Task instructions:
Print every line of the material below exactly as it stands, but omit the pictures.
○ ○ ○ ○ ○ ○ ○
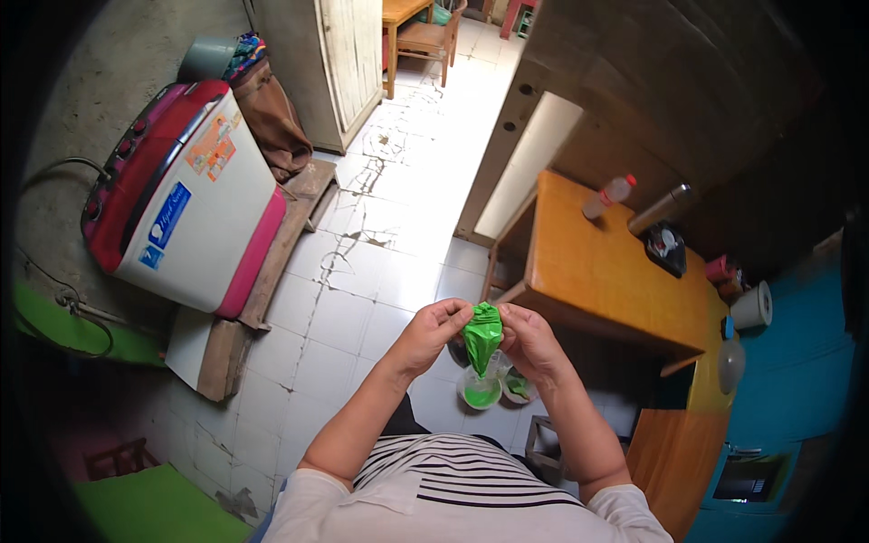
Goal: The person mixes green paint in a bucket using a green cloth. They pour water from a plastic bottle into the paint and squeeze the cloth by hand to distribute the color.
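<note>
My left hand (433,337) pinches the top left of a crinkled, glossy green bag (483,339), and my right hand (532,348) grips its top right corner. The bag hangs between them, narrowing downward to a point. Below it on the tiles are a clear container (480,395) with green contents and, just to its right, a second container (518,387) with darker green contents. Whether anything runs from the bag's tip is too small to tell.
A wooden table (597,281) with bottles and a black tray stands right; a washing machine (186,217) on a wooden platform (308,199) stands left. A cabinet (335,54) and chair (425,41) are farther back. Tiled floor (371,271) runs between; blue counter (778,362) at far right.
</note>
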A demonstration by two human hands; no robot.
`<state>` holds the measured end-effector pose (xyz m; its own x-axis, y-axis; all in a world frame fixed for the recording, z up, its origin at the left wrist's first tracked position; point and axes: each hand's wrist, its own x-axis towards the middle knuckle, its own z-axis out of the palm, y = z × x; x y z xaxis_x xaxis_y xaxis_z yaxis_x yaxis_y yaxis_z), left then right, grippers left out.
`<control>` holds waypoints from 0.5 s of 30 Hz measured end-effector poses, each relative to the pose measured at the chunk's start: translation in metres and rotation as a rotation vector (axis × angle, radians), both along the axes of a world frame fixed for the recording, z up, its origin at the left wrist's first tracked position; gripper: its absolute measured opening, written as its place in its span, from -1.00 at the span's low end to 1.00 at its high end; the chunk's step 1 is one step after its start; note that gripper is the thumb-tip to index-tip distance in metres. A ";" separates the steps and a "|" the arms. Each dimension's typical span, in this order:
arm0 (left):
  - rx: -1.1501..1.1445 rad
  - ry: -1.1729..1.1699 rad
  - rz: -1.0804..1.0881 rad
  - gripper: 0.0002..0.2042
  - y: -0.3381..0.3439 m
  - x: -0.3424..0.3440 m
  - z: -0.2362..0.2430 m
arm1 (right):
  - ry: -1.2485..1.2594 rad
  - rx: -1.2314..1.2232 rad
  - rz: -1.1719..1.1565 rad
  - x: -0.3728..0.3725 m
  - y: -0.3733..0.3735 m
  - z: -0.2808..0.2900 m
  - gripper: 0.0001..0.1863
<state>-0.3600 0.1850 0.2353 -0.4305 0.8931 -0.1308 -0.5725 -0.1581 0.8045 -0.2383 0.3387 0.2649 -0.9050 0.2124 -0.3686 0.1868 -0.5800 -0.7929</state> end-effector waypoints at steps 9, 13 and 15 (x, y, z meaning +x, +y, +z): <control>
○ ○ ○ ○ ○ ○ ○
Exercise response:
Goal: The person mixes green paint in a bucket using a green cloth. They pour water from a plastic bottle into the paint and squeeze the cloth by hand to distribute the color.
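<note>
My left hand (433,337) pinches the top left of a crinkled, glossy green bag (483,339), and my right hand (532,348) grips its top right corner. The bag hangs between them, narrowing downward to a point. Below it on the tiles are a clear container (480,395) with green contents and, just to its right, a second container (518,387) with darker green contents. Whether anything runs from the bag's tip is too small to tell.
A wooden table (597,281) with bottles and a black tray stands right; a washing machine (186,217) on a wooden platform (308,199) stands left. A cabinet (335,54) and chair (425,41) are farther back. Tiled floor (371,271) runs between; blue counter (778,362) at far right.
</note>
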A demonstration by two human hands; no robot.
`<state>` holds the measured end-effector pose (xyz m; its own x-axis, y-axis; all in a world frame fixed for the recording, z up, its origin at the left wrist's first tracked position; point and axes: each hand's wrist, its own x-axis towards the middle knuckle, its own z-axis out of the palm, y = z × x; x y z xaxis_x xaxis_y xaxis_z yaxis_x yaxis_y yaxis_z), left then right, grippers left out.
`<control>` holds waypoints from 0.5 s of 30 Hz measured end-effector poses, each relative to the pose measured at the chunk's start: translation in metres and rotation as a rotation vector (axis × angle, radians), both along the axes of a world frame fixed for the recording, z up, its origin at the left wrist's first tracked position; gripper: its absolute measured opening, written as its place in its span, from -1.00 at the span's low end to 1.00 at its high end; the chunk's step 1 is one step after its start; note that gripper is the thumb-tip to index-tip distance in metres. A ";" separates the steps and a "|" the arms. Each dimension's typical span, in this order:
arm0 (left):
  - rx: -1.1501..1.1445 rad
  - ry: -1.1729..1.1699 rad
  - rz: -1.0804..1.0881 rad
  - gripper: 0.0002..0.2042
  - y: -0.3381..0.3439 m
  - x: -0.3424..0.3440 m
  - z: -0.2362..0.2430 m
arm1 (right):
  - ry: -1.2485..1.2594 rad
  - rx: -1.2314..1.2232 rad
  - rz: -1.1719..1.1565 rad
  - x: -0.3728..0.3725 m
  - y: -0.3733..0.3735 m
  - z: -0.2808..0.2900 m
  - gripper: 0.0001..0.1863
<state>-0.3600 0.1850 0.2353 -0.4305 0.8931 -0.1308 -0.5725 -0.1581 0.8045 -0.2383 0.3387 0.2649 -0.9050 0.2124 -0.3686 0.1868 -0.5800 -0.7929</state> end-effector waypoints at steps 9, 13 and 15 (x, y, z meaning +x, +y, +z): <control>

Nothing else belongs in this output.